Bernie Pope edited this page Jul 8, 2019 · 86 revisions

These instructions explain how to set up a new project using bionitio.

In this example, the $ is the command prompt.

1. Choose a language

  • There are currently 12 languages available for setting up a bionitio project.
  • Choose one of c, clojure, cpp, csharp, haskell, java, js, perl5, python, r, ruby, or rust.
  • In this example, we will use python (the names are case sensitive).

2. Choose a project name

  • A good name will be informative and, ideally, unique amongst bioinformatics tools.
  • You should not already have a repository in GitHub with this name.
  • Try to stick with alphanumeric characters.
  • In this example, we will call our project "biodemo".

3. Choose a license

  • If you aren't sure which license is best for your project, try choose a license for advice.
  • By default, bionitio uses the MIT license for new projects, however you can override this with the -c option.
  • The license will be written to a file called LICENSE.

4. Run bionitio-boot.sh to set up your project

You need to provide the following information:

  • programming language; specified with -i
  • project name; specified with -n

These are optional:

  • your GitHub username; specified with -g
  • your name; specified with -a
  • your email address; specified with -e

If you specify -g, bionitio-boot.sh will create a new GitHub project for you.
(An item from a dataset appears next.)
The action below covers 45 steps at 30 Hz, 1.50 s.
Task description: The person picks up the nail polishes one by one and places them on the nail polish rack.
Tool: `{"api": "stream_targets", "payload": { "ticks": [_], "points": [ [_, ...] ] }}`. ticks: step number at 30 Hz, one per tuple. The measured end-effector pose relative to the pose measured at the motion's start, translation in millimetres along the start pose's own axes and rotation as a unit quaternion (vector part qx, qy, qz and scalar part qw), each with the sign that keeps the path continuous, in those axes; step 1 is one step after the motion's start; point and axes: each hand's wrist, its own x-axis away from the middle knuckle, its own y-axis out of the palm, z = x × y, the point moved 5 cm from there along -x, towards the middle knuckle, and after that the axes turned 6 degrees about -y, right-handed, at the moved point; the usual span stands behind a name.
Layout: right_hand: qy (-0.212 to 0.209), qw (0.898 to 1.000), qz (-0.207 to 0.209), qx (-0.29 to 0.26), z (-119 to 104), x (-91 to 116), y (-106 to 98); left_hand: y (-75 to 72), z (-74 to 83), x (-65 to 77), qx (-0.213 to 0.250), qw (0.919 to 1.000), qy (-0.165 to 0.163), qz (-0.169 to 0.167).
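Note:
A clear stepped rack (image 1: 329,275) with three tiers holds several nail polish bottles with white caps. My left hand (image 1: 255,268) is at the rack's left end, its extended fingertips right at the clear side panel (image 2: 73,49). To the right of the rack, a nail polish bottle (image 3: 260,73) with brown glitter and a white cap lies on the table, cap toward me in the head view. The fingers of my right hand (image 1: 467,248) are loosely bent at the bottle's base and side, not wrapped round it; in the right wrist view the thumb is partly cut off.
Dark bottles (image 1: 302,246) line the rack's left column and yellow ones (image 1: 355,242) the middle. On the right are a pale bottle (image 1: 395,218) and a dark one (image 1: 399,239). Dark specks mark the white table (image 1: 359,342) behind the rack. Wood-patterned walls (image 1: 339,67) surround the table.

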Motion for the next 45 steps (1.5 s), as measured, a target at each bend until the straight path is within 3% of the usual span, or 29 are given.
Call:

If you specify your name and email address these will be used in the README and code documentation, otherwise generic placeholders will be used.

  • At the command-line navigate into the directory where you want to start a new project (such as $HOME/code).
  • Run the following command and replace the placeholders with real values. The placeholders are: GITHUB_USERNAME, YOUR NAME and YOUR_EMAIL_ADDRESS.
$ curl -sSf https://raw.githubusercontent.com/bionitio-team/bionitio/master/boot/bionitio-boot.sh \
 | bash -s -- -i python -n biodemo -g GITHUB_USERNAME -a 'YOUR NAME' -e YOUR_EMAIL_ADDRESS

The script will create a new directory with the same name as your project (in this case "biodemo"). It will initialise a new git software repository in that directory, and it will push the repository to GitHub.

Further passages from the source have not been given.